China’s property sector has been in a bear market since 2021, with average prices falling by 40% to 50%. This was partly by design. Beijing in 2020 sought to deflate a ballooning property bubble with its “three red lines” policy that clamped down on leverage in the sector.

While weakness in Chinese construction and ancillary businesses may continue to drag on economic growth for the next year, it appears that the property correction is bottoming out.

Shanghai’s property prices in the secondary market have begun to rise, and the pace of decline in home prices has again eased in March, with the worst contraction in prices recorded in late 2024.

Given the scale of the property market deflation, it’s remarkable that very few things broke in China. This was in contrast to the doomsday predictions that the correction would
be in line with – or much worse than – what happened in Japan after its property market peaked in 1989.

In the case of Japan, property prices fell 80% from their peak. The banking sector experienced a crisis in 1997. The economy fell into a deflationary trap that took 25 years to arrest – and only after aggressive money printing by the Bank of Japan and massive fiscal stimulus from the Ministry of Finance.

As a result, Japan’s per capita dollar GDP has been flat since the 1990s, according to data from the IMF World Economic Outlook.
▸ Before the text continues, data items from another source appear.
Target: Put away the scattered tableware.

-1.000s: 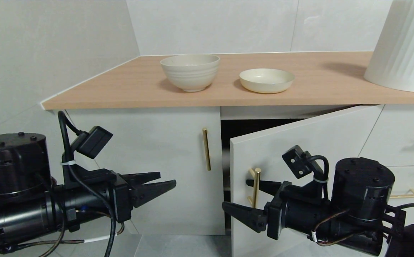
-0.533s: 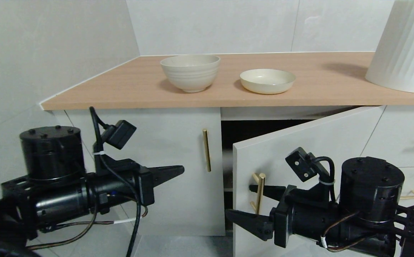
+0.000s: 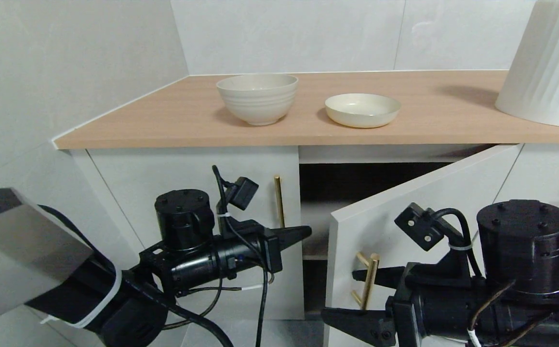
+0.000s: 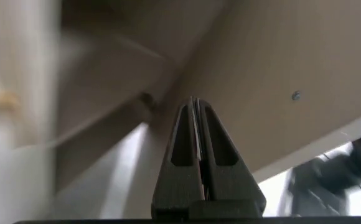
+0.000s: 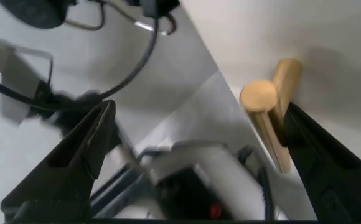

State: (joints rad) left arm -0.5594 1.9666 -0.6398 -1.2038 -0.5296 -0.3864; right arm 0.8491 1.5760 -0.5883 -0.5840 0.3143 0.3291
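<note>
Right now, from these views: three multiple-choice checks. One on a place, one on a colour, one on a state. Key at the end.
1. Where is the deep bowl relative to the shallow dish?
A. Stacked inside it
B. On the counter, to the robot's left of it, apart
C. In the cabinet underneath

2. What colour are the door handles?
A. Black
B. Red
C. Gold

3. How is the right gripper?
A. Open, a finger on either side of the open door's handle
B. Shut on the bowl
C. Shut on nothing

Key:
1 B: both sit on the counter with bare wood between them.
2 C: the bars on both doors are gold.
3 A: the right wrist view shows the fingers spread with the gold bar between them.
</note>
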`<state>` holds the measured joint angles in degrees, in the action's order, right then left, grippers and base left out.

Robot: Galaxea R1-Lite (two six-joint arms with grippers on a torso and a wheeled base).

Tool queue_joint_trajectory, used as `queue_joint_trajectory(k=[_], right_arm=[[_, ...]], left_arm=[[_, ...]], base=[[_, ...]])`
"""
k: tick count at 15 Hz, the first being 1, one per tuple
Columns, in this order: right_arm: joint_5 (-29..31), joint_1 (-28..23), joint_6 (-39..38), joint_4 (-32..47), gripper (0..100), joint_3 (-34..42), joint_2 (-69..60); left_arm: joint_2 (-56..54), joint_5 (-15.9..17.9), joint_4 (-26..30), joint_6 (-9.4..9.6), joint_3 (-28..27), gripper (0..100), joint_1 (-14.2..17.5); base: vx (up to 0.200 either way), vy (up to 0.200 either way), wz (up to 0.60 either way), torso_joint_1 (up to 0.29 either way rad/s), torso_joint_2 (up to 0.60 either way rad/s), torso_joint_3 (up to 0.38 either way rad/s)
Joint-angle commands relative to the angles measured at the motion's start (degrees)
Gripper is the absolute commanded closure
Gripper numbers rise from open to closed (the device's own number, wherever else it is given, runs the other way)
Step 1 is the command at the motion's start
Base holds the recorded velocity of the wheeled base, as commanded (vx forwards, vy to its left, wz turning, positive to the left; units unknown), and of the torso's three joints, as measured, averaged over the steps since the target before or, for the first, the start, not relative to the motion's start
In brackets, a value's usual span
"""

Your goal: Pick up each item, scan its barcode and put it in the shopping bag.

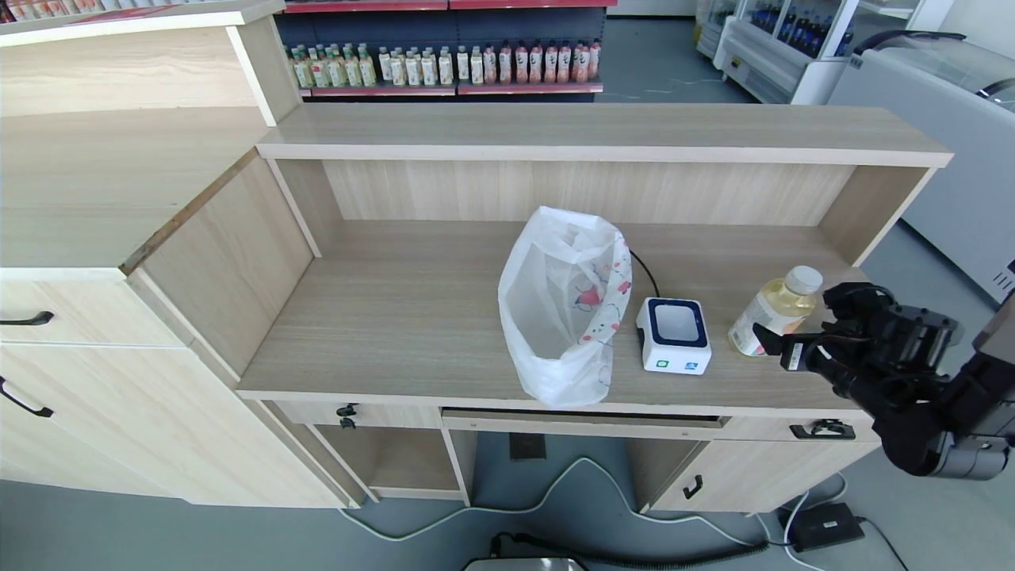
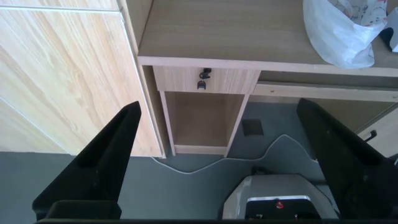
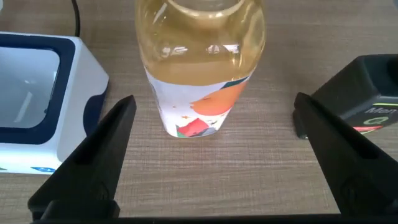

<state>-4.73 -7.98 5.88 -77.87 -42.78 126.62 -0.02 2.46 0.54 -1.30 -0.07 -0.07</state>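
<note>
Right tool (image 1: 797,323) spread wide, holding nothing, just short of an upright bottle (image 1: 775,311) of yellow liquid at the desk's (image 1: 412,317) right end. Left of the bottle, a white scanner (image 1: 674,335), then the open shopping bag (image 1: 564,305). Left tool (image 2: 217,112) wide open, empty, low before the desk's near-left edge.

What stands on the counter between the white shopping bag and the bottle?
The barcode scanner, a white box with a dark blue frame, stands between the shopping bag and the bottle. The head view shows this.
</note>
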Motion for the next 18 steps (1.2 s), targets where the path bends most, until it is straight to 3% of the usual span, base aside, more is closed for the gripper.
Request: queue_joint_trajectory(k=[1,8,12,18], right_arm=[[0.16,1.57,-0.08,0.27,0,-2.66,2.75],[0.51,4.82,-0.51,0.09,0,-6.88,5.74],[2.27,4.91,-0.16,1.14,0,-12.95,7.50],[1.83,3.77,3.79,2.29,0,-15.67,9.34]], left_arm=[[0.02,0.00,-0.01,-0.01,-0.01,0,-0.01],[0.02,0.00,-0.01,-0.01,-0.01,0,-0.01],[0.02,0.00,-0.01,-0.01,-0.01,0,-0.01],[0.02,0.00,-0.01,-0.01,-0.01,0,-0.01]], base=[[0.000,0.000,0.00,0.000,0.00,0.000],[0.000,0.000,0.00,0.000,0.00,0.000],[0.000,0.000,0.00,0.000,0.00,0.000],[0.000,0.000,0.00,0.000,0.00,0.000]])
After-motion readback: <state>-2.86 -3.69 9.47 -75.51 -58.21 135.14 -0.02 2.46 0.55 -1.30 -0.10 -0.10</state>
On this measure, Japan fell from number three in the world in 1995 to number 32 now, behind the Czech Republic.

China went into its property crisis even more vulnerable than Japan – or so went the popular belief in 2021-22 – because it was not yet rich when its implosion occurred. Many feared a shock could trigger other breakages in the economy and the financial system.

That’s not what happened.  China managed to eke out 5% real GDP growth annually even
with a property sector in contraction.  Even more importantly, Beijing used this challenging period as an opportunity to shift its policy aim from maximising economic growth to improving the quality of its growth.

In the decade before the COVID-19 pandemic, China’s real GDP growth averaged around 7%, with nominal GDP growth averaging 10% to 11%. Since then, growth has decelerated by 2 to 3 percentage points.

That decline may appear worrying, but it’s actually a positive signal of a shift to a more sustainable growth model.